Regulator Flags Data Integrity And Manufacturing Lapses At Dadra Facility
Dabur India has come under regulatory scrutiny after the US Food and Drug Administration (FDA) issued an import alert for drugs manufactured at one of the company’s facilities in Dadra and Nagar Haveli.
The action follows an FDA inspection that identified multiple concerns related to data integrity, equipment maintenance, and manufacturing practices at the plant. As a result, products manufactured at the facility may now be detained at US ports without physical examination unless importers can demonstrate that the issues highlighted by the regulator have been adequately addressed.
The development marks a significant regulatory challenge for one of India’s oldest and largest consumer goods companies, which has a growing presence in international healthcare and wellness markets.
FDA Inspection Revealed Serious Compliance Concerns
According to the inspection findings, the US regulator identified lapses in manufacturing controls and documentation practices at the facility.
A Reuters report last month, citing the FDA inspection report, revealed that investigators found instances where critical manufacturing records were allegedly falsified. The report claimed that records had been altered to conceal the use of certain equipment for multiple products, raising concerns about compliance with manufacturing standards.
The inspection also highlighted sanitation issues at the facility.

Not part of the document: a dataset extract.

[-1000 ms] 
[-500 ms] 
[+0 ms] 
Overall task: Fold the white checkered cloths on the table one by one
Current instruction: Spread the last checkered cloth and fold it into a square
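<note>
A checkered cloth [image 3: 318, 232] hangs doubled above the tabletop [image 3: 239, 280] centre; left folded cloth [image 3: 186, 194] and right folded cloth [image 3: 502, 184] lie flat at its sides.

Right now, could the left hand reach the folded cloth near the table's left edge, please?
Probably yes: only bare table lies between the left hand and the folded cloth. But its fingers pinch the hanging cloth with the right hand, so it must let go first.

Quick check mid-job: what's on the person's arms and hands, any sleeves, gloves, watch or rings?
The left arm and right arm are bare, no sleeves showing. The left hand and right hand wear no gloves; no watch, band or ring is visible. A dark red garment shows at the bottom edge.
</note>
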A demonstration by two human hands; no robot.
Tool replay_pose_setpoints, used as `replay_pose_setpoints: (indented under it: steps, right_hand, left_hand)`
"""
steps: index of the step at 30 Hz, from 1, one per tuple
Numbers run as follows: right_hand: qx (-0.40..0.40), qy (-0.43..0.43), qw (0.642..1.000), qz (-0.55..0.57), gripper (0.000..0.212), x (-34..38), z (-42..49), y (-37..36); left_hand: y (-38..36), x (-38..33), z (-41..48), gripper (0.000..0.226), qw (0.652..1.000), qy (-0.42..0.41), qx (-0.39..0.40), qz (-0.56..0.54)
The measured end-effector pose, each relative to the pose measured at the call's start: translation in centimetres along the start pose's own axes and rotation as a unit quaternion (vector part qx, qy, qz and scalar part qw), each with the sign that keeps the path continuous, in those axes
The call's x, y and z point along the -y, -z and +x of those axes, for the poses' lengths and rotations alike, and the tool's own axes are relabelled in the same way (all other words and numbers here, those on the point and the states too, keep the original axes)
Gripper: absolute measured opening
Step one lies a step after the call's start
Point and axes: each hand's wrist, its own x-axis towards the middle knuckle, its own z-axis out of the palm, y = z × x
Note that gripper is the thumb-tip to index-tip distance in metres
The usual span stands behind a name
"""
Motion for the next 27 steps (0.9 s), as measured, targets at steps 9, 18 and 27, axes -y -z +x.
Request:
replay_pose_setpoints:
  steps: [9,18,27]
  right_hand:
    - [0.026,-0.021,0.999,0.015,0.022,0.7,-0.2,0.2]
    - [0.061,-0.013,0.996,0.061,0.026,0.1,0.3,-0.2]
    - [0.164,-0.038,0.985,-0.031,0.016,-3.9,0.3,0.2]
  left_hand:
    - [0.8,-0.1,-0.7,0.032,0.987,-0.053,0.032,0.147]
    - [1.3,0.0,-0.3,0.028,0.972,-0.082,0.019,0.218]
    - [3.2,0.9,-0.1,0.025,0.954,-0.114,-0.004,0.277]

Among the observations, FDA inspectors reportedly found a live bird and bird droppings inside a raw material warehouse located close to packaging materials, triggering additional concerns regarding hygiene and contamination controls.
The findings prompted the regulator to place products manufactured at the facility under an import alert.
What The Import Alert Means
An FDA import alert allows US authorities to detain products entering the country without conducting a physical inspection.
Companies whose products are placed under import alert must provide evidence that corrective measures have been implemented before shipments can be released into the US market.
The mechanism is commonly used by the FDA when it believes a manufacturing facility may not be complying with current Good Manufacturing Practices (cGMP) or other regulatory requirements.
Dabur Says Business Operations Remain Unaffected
Responding to the development, Dabur stated that the FDA’s action will not have any material financial or operational impact on its business.
The company emphasized that products sold in the Indian market are not affected by the order and that the import alert is limited to products manufactured at the specific facility identified by the regulator.
Dabur also said it is actively engaging with the US FDA and has already submitted corrective and preventive action plans aimed at addressing the concerns raised during the inspection.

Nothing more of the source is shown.